Chiediamo di sapere – dopo 4 anni e nonostante il ricorso agli ampi poteri previsti dalla decretazione d’urgenza – a che punto sono i lavori per l’emergenza Aterno, quando si prevede la loro ultimazione, quanto è costato finora tale commissariamento, quali sono le ditte impegnate nei lavori, quali sono le modalità di assegnazione di incarichi e appalti. Cogliamo questa occasione per lanciare nuovamente un appello: – alla popolazione e alle associazioni affinchè tengano alta la guardia su tutto ciò che sta avvenendo all’interno dei comuni del cratere; – alle forze politiche affinchè facciano sentire la loro voce per una maggiore trasparenza e per l’accesso agli atti; – agli operatori dell’informazione affinchè si impegnino nel reperire e nel divulgare le informazioni.
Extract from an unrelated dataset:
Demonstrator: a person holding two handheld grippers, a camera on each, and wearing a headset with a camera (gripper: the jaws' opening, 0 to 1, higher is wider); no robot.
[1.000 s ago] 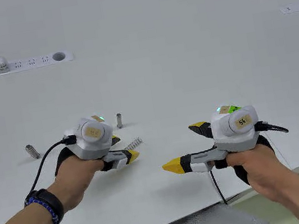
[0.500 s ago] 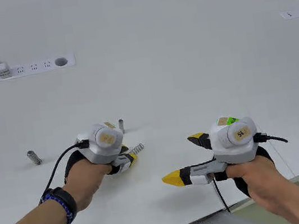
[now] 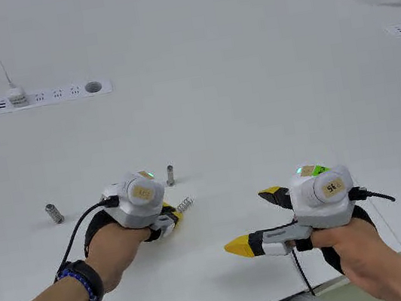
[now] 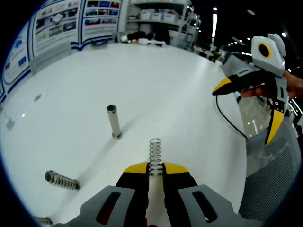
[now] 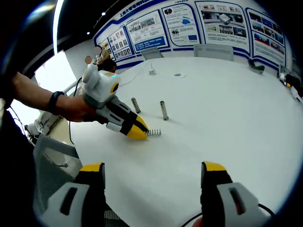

Tenere i riflettori accesi su ciò che sta accadendo all’interno del cratere è molto importante. Ricordo l’importanza delle segnalazioni della stampa sulle imprese a rischio al lavoro nel Progetto CASE e i successivi ritiri dei certificati antimafia. Ma anche nel caso che stiamo trattando oggi, ricordiamo che le anticipazioni del Presidio di Libera, l’articolo di oggi su L’espresso e la stessa convocazione di questa conferenza stampa ha già prodotto importanti risultati.
Questa mattina, su questo tema, è stata presentata una interrogazione parlamentare e altre interrogazioni sono state preannunciate da consiglieri regionali. Nelle ultime ore, infine, pare che l’Enel si sia decisa ad allacciare l’energia elettrica al depuratore di Bazzano mentre, contemporaneamente si registra una accelerazione dei lavori sulle condutture delle fognature.